Wednesday, Feb. 9th: Project 1 critique

  • Teams show their projects one at a time
  • And for the grand finale, we chain them all together!

Monday, Feb. 14th: Project 2 ideation review

  • Project 2 ideation review with Zach and Eric
  • Reminder: Project 1 documentation due Wednesday, Feb. 16th

Wednesday, Feb. 16th: Project 2 work time

  • Project 1 documentation is due at the start of class.
  • Zip zap zop!
  • Peer ideation review in groups of 3. Each group should spend 5 minutes per person:
    • First minute is the person’s ideation pitch
    • Last four minutes are for feedback/discussion. Try to address:
      • Any part of the project that you believe will be very difficult. Can it be worked around?
      • Identifying parts of the project that are critical to its success.
      • Thoughts on ergonomics/design
      • Thoughts or tips regarding technical pieces (“I think you might want to use this part for that,” etc.)
      • Any other thoughts you’ve got
  • Disassemble first projects so the parts can go on to live more lives and be used for new things!
  • Remainder of the class is work time.

Monday, Feb. 21st: Lasercutting tutorial, Project 2 work time

Wednesday, Feb. 23rd: Project 2 prototype presentations

  • Zach is now more than one week late on grade feedback (for Project 1 final documentation/projects) so there’s a treat for everyone
  • Each student presents for five minutes to the class:
    • One minute of sharing
    • Four minutes of Q & A
    • Written responses via Google Slides:
      • What is working well here?
      • What do you recommend changing?
      • Any particular parts/techniques/methods/devices that you’d recommend they look into?
      • Any other thoughts?
  • Brief remainder of class is work time

Monday, Feb. 27th: Project 2 work time

  • Work time for Project 2, which is due on Wednesday
  • A few reminders as you progress:
    • Focus on creating a minimum viable product first, then add additional/optional features to what you’re making
    • Remember that while you can’t full credit for showing up with a device that’s not totally functional, you’ll be able to get lots of partial credit—so just get however far you can get
    • If your device is fully working, take a video right then! It’s very common for a thing to work the night before the crit, but then fail the next morning for whatever reason.
    • Take pictures as you go (process documentation is an important piece of this project)

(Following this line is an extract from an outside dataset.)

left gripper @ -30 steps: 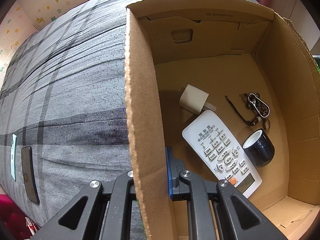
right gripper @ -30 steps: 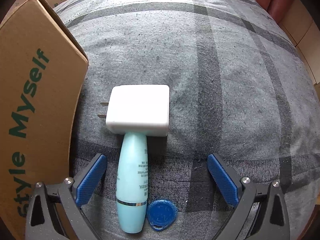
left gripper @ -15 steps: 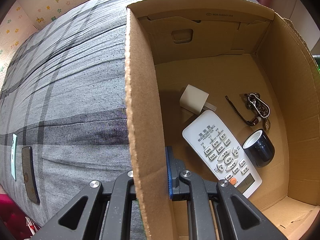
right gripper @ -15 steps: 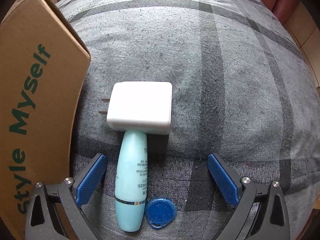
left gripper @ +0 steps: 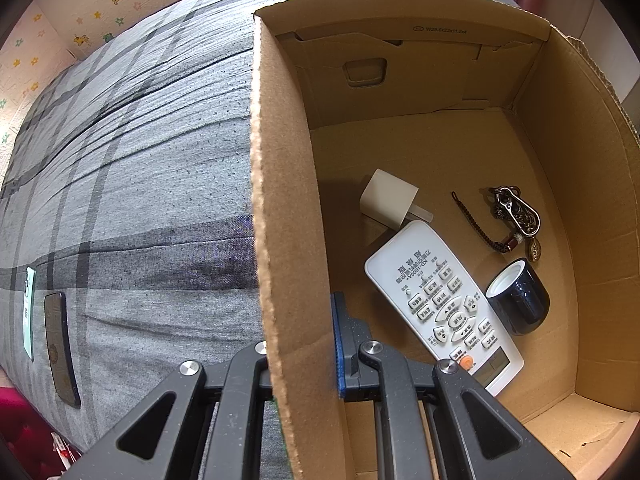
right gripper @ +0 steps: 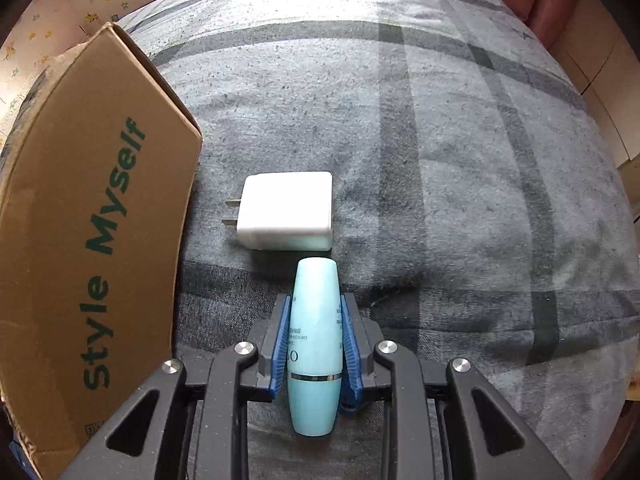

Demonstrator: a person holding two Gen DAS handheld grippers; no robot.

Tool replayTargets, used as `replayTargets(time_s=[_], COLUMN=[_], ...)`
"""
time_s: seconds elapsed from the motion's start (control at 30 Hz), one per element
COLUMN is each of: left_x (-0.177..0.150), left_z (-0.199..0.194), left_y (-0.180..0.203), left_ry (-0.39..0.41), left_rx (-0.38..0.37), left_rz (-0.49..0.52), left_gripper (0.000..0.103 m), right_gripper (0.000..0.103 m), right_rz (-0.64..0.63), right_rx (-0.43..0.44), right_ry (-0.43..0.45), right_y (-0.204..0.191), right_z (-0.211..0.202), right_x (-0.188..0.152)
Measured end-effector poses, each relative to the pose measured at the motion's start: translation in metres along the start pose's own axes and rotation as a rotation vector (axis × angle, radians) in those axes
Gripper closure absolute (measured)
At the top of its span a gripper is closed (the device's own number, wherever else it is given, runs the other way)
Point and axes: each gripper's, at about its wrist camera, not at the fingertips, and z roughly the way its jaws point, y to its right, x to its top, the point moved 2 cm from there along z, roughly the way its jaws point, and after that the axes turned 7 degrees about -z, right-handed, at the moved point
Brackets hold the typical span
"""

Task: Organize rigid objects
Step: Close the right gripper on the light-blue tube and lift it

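Observation:
My right gripper (right gripper: pixel 315 344) is shut on a light blue bottle (right gripper: pixel 315 332) just above the grey plaid bed, its blue pads on both sides. A white plug charger (right gripper: pixel 286 211) lies just beyond the bottle's tip. My left gripper (left gripper: pixel 304 344) is shut on the near left wall of the cardboard box (left gripper: pixel 280 200). Inside the box lie a white remote (left gripper: pixel 444 304), a small white charger (left gripper: pixel 388 199), a dark blue cup (left gripper: pixel 518 296) and a keychain (left gripper: pixel 516 216).
The box's outer side, printed "Style Myself" (right gripper: pixel 80 240), stands left of the right gripper. A dark phone (left gripper: pixel 60 344) and a pale green card (left gripper: pixel 28 312) lie on the bed at the far left. Grey plaid bedding (right gripper: pixel 460 200) spreads to the right.
My right gripper has closed on the light blue bottle, which now sits centred between the pads. The blue round tag beside it is out of view. The left gripper has not moved.

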Motion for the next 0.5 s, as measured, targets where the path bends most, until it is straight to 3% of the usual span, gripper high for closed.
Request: replayTargets(time_s=[0.5], left_x=[0.0], left_z=[-0.001], left_y=[0.0], left_ry=[0.0], left_rx=[0.004], left_rz=[0.003], left_gripper=[0.091], right_gripper=[0.077], right_rz=[-0.019], right_rx=[-0.033], right_ry=[0.056], right_y=[0.0], right_z=[-0.062], right_x=[0.003])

Wednesday, Mar. 2nd: Project 2 Final Crit

  • Class is divided into halves to present their Project 2 pieces
  • Each student shows their work for ~10 minutes and gets written, and verbal, feedback from other students as well as guest critiquers
  • Written feedback goes onto this form

Monday, Mar. 14th: DSLR lesson, work time

Wednesday, Mar. 16th: Beginning of Final Project, with design client guests

  • Welcome to our guests (design clients for Final Project)
  • Introductions and names
  • Introduction to Final Project
    • Project overview
    • Schedule overview
    • Discussion of purpose of needfinding interviews/meetings
    • Brief review of a few past projects
  • Two Truths and a Lie played in randomized groups
  • Building activity: teams each use household materials to build a solution to a problem like “My little brother is so annoying,” or “I always forget my hat when I leave the house.”
  • Final project teams announced; they are posted on Canvas

Monday, Mar. 21st: No class to allow time for teams to conduct interviews

Wednesday, Mar. 23rd: Interview debriefing

  • Due: Ideation sketches
  • Quick zip-zap-zop at the top
  • Question about masking: the university policy is changing such that starting Monday, March 28th (our next class meeting), masks will no longer be required indoors. If you are uncomfortable being unmasked in our class, please email me letting me know and I will ask everyone to please keep their masks on (I won’t reveal your identity).
  • Project 2 documentation grades are posted for everyone who submitted their documentation links to Canvas. If you did not, please do that immediately.
  • Remainder of class time is spent in team meetings with Zach and Eric about interviews

Monday, Mar. 28th: Prototype work

  • Masks are now optional, per university policy
  • Brief review of ideation
  • Project schedule overview
  • Prototyping process introduction
  • Course staff meetings with teams

Wednesday, Mar. 30th: Prototype work

  • Work session

Monday, Apr. 4th: Prototype work

Wednesday, Apr. 6th: Prototype presentations

  • Each team presents from a slide deck for ~7 minutes
  • Quick Q&A from the room
  • Long meeting time for teams to confer with their clients about various design discussions to be had

Monday, Apr. 11th: Prototype wrap-up and final build planning

  • Debrief of prototype presentations
  • Review of overall course scope for the here-on-out
  • Please be sure to place critical-items orders soon using the course request form (there’s no strict deadline for this but sooner is better)
  • Explanation of expectations for assignment to put together a planning document (due Wednesday), and quick demo of exactly how to use that sheet
  • Teams meet with Zach individually to talk over their plans and ideas moving forward (Eric is out today)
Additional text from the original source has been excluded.